Mercredi 9 septembre 2009

Biarritz, favoriser l’accès au logement en préservant l’identité de la ville

 

La station balnéaire du pays basque est confrontée à la nécessité de développer une offre de logements accessibles avec des capacités de construction limitées. L’aménagement du quartier Kléber représente une réponse diversifiée dans un objectif de développement durable.

 

Dès le mois de septembre, l’aménagement du quartier Kléber, entre l’avenue du même nom et le boulevard Augusta, est entré en phase opérationnelle. La maîtrise foncière par la ville de l’ensemble du secteur, environ 5 ha qui font l’objet d’une procédure de ZAC, est désormais acquise. Préalable du projet, le déménagement du centre technique municipal est effectif depuis début octobre. Une phase de démolition est cependant nécessaire avant le lancement des premières constructions, vers le mois de septembre 2010. L’aménagement du quartier Kléber, réalisé directement par la ville dans le cadre d’une régie, sur un projet du cabinet d’urbanisme Samazuzu,  représente le grand projet aujourd’hui en cours à Biarritz. « Le quartier Kléber représente un enjeu essentiel pour la ville. Il doit répondre à une demande importante de logements qui concerne l’ensemble de le côte basque » explique Didier Borotra, sénateur-maire de Biarritz. «Nous enregistrons une progression des résidences secondaires au détriment des résidences principales, et les victimes de cette évolution sont d’abord les jeunes et les familles. Les personnes de plus de 60 ans représentent aujourd’hui entre 35% et 40% de la population biarrote. Le départ des jeunes, la difficulté des classes moyennes d’accéder à la propriété du fait de la spéculation immobilière créé une obligation de construction de logements à loyer conventionné ».
 
Mixité des fonctions
 
Le quartier Kléber représente la construction d’ici quatre à cinq ans, de 350 logements, dont environ 220 logements sociaux, une cinquantaine de logements en accession sociale à la propriété et le solde sur le marché libre. Un programme d’aménagement, souligne Didier Borotra, qui doit donner lieu à la création d’un véritable quartier, articulée sur la mixité des fonctions. Environ 3 000 m2 de bureaux sont ainsi prévus, ainsi que 1 500 m2 de commerces de proximité et divers équipements publics : espace petite enfance, locaux destinés aux associations et à l’école de danse, équipement à vocation environnementale.
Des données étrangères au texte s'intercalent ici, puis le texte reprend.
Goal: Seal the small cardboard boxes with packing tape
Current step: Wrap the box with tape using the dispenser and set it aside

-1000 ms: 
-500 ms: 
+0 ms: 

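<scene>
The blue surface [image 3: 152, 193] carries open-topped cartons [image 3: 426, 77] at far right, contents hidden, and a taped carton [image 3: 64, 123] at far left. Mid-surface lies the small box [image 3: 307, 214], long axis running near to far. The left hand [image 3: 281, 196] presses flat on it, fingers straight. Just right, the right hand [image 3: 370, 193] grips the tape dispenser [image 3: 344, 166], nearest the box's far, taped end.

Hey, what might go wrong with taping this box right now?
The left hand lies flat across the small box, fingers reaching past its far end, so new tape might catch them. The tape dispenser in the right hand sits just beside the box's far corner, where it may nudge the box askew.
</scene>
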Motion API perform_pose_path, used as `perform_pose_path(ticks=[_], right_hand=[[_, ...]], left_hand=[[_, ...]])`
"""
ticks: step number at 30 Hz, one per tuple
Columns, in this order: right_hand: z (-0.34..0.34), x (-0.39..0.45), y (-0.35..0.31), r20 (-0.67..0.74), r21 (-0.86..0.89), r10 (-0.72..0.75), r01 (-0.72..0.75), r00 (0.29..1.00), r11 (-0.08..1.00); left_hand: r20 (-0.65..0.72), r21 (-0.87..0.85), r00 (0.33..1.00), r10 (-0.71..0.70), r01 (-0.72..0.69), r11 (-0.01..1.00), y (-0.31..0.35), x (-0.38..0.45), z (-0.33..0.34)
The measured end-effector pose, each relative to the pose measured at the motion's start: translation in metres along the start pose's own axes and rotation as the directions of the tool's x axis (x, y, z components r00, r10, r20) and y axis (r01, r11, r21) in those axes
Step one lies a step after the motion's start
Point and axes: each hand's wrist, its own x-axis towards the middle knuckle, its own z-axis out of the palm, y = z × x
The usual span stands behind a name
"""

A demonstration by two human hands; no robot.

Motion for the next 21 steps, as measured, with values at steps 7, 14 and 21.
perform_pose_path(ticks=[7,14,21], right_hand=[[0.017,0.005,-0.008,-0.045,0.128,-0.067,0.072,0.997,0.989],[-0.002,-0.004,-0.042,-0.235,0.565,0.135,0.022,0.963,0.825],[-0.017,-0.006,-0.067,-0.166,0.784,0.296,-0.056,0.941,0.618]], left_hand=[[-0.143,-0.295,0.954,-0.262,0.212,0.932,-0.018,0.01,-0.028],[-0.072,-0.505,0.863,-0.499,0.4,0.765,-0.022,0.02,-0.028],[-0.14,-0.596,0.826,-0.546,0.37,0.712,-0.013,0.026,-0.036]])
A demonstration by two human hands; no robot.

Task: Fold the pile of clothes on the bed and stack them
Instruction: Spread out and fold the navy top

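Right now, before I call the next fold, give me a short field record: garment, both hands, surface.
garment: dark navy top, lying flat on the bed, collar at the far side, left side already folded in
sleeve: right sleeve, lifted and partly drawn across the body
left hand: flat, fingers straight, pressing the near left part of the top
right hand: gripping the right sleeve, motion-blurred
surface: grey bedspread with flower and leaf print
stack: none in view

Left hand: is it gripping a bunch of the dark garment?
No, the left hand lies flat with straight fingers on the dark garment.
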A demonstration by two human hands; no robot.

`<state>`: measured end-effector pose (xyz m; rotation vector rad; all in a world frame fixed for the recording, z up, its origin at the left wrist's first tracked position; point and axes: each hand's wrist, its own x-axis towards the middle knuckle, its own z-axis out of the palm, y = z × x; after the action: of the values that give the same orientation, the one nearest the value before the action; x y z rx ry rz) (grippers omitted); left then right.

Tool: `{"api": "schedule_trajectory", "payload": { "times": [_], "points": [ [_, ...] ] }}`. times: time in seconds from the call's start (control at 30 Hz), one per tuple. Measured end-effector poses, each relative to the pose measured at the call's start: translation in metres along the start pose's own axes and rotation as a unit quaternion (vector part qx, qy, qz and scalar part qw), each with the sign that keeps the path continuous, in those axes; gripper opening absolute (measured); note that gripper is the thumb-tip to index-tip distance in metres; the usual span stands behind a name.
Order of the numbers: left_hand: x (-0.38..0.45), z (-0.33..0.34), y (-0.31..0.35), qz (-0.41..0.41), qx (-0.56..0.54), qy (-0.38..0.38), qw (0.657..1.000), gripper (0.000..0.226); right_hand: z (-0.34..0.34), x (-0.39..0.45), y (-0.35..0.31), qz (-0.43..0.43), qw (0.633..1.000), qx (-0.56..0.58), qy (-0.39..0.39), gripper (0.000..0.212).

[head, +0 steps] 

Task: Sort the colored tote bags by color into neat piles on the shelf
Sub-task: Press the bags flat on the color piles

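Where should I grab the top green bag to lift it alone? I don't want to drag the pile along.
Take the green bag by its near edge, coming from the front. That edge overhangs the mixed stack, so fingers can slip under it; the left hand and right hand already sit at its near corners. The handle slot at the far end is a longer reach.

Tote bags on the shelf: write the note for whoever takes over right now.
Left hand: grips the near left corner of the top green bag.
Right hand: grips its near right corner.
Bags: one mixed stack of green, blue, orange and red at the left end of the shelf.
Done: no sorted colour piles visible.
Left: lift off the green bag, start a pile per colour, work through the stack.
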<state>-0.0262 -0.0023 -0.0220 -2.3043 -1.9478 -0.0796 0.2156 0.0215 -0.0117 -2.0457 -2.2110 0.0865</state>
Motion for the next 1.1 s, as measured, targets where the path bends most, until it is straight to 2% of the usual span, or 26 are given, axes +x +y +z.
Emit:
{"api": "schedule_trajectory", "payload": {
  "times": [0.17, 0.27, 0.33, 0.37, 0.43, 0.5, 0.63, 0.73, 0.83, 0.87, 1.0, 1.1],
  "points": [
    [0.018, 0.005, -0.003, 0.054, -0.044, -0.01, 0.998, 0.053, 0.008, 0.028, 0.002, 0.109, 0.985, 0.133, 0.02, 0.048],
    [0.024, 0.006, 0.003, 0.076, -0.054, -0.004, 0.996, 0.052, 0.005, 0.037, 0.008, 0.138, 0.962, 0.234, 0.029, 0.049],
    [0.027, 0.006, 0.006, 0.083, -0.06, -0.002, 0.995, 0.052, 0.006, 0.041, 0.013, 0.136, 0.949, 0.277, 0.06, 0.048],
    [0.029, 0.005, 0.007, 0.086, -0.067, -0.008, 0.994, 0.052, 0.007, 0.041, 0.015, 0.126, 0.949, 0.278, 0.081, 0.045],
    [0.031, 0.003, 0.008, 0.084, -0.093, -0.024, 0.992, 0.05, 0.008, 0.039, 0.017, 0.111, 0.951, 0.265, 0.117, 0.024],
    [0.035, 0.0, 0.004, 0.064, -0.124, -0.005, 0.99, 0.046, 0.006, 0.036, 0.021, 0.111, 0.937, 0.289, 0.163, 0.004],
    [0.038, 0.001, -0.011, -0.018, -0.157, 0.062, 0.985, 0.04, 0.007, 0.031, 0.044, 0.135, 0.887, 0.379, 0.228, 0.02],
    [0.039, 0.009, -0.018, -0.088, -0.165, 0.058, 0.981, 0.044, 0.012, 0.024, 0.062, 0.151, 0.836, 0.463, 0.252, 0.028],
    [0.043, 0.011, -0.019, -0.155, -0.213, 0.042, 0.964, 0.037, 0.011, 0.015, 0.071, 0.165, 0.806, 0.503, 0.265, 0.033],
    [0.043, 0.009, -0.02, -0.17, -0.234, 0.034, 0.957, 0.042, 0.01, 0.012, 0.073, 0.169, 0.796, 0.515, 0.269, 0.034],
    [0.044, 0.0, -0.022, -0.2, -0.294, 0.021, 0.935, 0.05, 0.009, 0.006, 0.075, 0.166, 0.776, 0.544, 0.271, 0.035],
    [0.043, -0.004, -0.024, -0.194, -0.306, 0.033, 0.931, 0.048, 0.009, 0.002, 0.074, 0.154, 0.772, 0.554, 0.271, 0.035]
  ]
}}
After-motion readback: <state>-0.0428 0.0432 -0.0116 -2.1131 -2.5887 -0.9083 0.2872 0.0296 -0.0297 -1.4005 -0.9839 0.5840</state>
Car le future quartier devra répondre aux principes du développement durable : aménagement des espaces publics, bâtiments basse consommation, ventilation double-flux pour les logements, récupération des eaux pluviales, étude pour réseau de chaleur mutualisé, liaisons douces avec le centre ville etc.

Une forte densité urbaine
 
Pour important qu’il soit, le quartier Kléber demeure aujourd’hui, à l’exception de quelques interventions ponctuelles, le seul projet immobilier d’envergure pour une ville qui possède déjà, en grande partie du fait des résidences secondaires, une forte densité urbaine dans un espace extrêmement contraint. Au sud de la ville, la création d’une importante zone verte le long du littoral, classée Natura 2000 interdit toute construction. Dans le périmètre de l’aéroport le même problème se pose. La ville a par ailleurs mis en place une ZPPAUP (zone de protection du patrimoine architectural, urbain et paysager) qui contingente les interventions sur le tissu urbain. La ZPPAUP complète le PLU en y ajoutant des dispositions qualitatives destinées à sauvegarder et à valoriser le patrimoine bâti de la ville. Quelque 837 immeubles sont concernés par ces préconisations. « Il s’agit d’un projet global pour la préservation d’un patrimoine architectural et paysager, de l’identité propre à Biarritz » précise Didier Borotra. Une démarche de valorisation qui implique l’intervention de grands noms de l’architecture pour la réhabilitation des équipements anciens, tels Jean-Michel Wilmotte pour le Bellevue, François Lombard pour le casino municipal, ou la construction de nouveaux équipements, à l’exemple de Steven Holl pour la Cité de l’Océan et du Surf.